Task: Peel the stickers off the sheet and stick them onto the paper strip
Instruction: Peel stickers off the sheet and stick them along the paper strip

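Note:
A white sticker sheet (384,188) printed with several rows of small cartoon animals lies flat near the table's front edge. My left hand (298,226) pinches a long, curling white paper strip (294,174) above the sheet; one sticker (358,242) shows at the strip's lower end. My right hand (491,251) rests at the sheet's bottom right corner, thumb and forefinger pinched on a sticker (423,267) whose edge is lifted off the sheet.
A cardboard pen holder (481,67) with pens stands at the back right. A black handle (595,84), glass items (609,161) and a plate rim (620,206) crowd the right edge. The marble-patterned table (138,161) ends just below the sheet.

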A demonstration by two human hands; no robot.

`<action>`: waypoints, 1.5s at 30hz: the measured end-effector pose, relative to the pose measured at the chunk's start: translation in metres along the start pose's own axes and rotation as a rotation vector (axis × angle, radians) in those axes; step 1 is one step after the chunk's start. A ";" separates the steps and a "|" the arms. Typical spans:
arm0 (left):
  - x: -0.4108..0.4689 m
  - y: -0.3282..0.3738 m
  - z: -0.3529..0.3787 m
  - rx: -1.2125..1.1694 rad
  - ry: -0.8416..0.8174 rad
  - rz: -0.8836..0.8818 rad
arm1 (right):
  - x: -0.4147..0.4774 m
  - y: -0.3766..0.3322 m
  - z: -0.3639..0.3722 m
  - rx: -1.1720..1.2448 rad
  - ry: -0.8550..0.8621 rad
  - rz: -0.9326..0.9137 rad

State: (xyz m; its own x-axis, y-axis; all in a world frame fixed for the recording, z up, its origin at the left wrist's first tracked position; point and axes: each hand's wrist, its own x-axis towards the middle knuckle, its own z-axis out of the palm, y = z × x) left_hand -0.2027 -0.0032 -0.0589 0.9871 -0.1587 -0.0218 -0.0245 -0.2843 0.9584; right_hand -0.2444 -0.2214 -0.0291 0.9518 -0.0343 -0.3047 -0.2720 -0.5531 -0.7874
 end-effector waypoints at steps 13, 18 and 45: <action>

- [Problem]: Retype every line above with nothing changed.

- [Task solution]:
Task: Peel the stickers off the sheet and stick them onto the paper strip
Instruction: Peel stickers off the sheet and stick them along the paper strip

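Note:
A white sticker sheet (384,188) printed with several rows of small cartoon animals lies flat near the table's front edge. My left hand (298,226) pinches a long, curling white paper strip (294,174) above the sheet; one sticker (358,242) shows at the strip's lower end. My right hand (491,251) rests at the sheet's bottom right corner, thumb and forefinger pinched on a sticker (423,267) whose edge is lifted off the sheet.
A cardboard pen holder (481,67) with pens stands at the back right. A black handle (595,84), glass items (609,161) and a plate rim (620,206) crowd the right edge. The marble-patterned table (138,161) ends just below the sheet.
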
A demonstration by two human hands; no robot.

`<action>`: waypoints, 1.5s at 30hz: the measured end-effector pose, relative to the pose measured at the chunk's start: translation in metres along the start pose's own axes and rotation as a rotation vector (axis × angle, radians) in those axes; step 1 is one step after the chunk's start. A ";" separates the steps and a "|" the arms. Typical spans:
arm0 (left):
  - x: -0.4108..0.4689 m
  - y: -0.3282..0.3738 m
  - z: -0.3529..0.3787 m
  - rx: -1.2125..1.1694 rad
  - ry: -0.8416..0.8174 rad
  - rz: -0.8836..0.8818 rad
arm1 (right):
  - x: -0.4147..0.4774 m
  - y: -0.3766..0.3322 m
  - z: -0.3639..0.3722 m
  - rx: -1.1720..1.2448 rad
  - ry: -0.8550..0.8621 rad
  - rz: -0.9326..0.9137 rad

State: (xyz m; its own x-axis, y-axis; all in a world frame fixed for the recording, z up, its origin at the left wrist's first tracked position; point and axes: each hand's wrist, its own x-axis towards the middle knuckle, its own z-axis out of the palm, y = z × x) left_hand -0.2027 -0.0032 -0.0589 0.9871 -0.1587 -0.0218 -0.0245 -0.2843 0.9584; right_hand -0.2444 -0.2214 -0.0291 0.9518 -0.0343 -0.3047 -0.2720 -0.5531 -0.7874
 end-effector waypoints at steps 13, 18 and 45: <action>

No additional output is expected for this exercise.